A policyholder that does agree to waive subrogation rights may appear to be acting in a way that is adversarial to an insurer. Yes, in this case, the insurer lost a chance to reclaim what it paid for a significant loss. However, in the larger picture, what was lost? Or, more accurately, was the insurer harmed? In essence, the insurer was in the same position as it was when it agreed to issue a commercial property to the grocery store. The loss that occurred was due to a peril that was eligible for coverage. The insurer paid out on the claim. So, in the end, the policyholder, via paying premiums, was able to rebuild after the insurer responded to the loss. The insurance contract between the parties was fulfilled. The insurer faced the exact risk it anticipated when agreeing to extend a policy to the grocery store.

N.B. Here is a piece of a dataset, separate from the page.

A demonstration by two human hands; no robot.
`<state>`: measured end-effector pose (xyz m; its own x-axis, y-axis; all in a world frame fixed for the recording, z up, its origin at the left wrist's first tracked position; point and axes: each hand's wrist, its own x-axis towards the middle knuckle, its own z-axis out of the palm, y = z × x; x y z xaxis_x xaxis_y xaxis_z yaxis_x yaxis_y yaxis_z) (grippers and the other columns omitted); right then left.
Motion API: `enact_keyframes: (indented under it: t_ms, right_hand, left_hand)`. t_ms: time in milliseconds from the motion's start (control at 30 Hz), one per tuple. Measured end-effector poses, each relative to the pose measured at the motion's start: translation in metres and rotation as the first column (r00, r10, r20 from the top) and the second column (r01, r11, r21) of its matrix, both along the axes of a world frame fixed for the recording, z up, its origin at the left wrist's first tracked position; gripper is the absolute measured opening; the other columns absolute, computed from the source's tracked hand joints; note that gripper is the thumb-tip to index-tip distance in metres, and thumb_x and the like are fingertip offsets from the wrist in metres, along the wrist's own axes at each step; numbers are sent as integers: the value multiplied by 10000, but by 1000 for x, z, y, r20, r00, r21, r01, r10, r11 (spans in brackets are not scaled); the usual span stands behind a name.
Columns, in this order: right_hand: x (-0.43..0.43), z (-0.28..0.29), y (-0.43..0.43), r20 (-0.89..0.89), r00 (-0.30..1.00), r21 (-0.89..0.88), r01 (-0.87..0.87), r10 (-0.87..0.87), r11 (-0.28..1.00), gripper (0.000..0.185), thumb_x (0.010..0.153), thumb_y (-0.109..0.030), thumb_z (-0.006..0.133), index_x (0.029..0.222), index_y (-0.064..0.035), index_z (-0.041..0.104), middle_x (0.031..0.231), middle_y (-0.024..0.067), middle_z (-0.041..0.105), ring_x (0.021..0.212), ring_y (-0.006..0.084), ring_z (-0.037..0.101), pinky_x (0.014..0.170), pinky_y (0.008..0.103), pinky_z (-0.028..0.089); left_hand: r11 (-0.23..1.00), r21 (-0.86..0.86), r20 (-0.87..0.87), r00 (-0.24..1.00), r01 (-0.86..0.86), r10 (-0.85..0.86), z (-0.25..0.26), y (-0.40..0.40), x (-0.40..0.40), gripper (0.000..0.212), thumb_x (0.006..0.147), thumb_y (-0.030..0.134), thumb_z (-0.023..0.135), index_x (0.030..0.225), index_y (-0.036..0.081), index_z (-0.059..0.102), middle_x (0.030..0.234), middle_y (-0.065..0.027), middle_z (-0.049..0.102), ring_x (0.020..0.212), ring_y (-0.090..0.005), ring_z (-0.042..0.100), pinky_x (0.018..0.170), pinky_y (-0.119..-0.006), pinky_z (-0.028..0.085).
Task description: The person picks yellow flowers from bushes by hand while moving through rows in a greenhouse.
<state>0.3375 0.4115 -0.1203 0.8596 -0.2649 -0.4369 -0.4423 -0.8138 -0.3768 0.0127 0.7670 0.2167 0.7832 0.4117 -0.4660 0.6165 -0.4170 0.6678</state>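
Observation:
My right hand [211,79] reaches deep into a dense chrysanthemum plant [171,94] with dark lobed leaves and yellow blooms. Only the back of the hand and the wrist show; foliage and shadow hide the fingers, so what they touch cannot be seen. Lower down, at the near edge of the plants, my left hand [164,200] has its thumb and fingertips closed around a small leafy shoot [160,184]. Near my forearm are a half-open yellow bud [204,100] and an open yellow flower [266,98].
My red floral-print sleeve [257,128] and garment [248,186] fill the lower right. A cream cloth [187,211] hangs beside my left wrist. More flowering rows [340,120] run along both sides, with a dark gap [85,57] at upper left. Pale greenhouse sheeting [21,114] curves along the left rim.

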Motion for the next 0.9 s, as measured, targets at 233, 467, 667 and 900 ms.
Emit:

On one hand, an insurer should definitely be concerned over a policyholder that routinely waives a right to recovery. On the other, there can be perfectly valid reasons for agreeing to waivers, particularly when contracts are mutually beneficial. The insurer in this case would unlikely have a problem if it were on the other end of the situation, where its insured caused a loss but it wasn’t subject to subrogation due to a pre-loss waiver.
Click here to see an excerpt of a relevant article on some aspects of subrogation as a revenue source. It originally appeared in the September 2009 issue of Rough Notes Magazine. It is from the magazine’s archives found in Advantage Plus.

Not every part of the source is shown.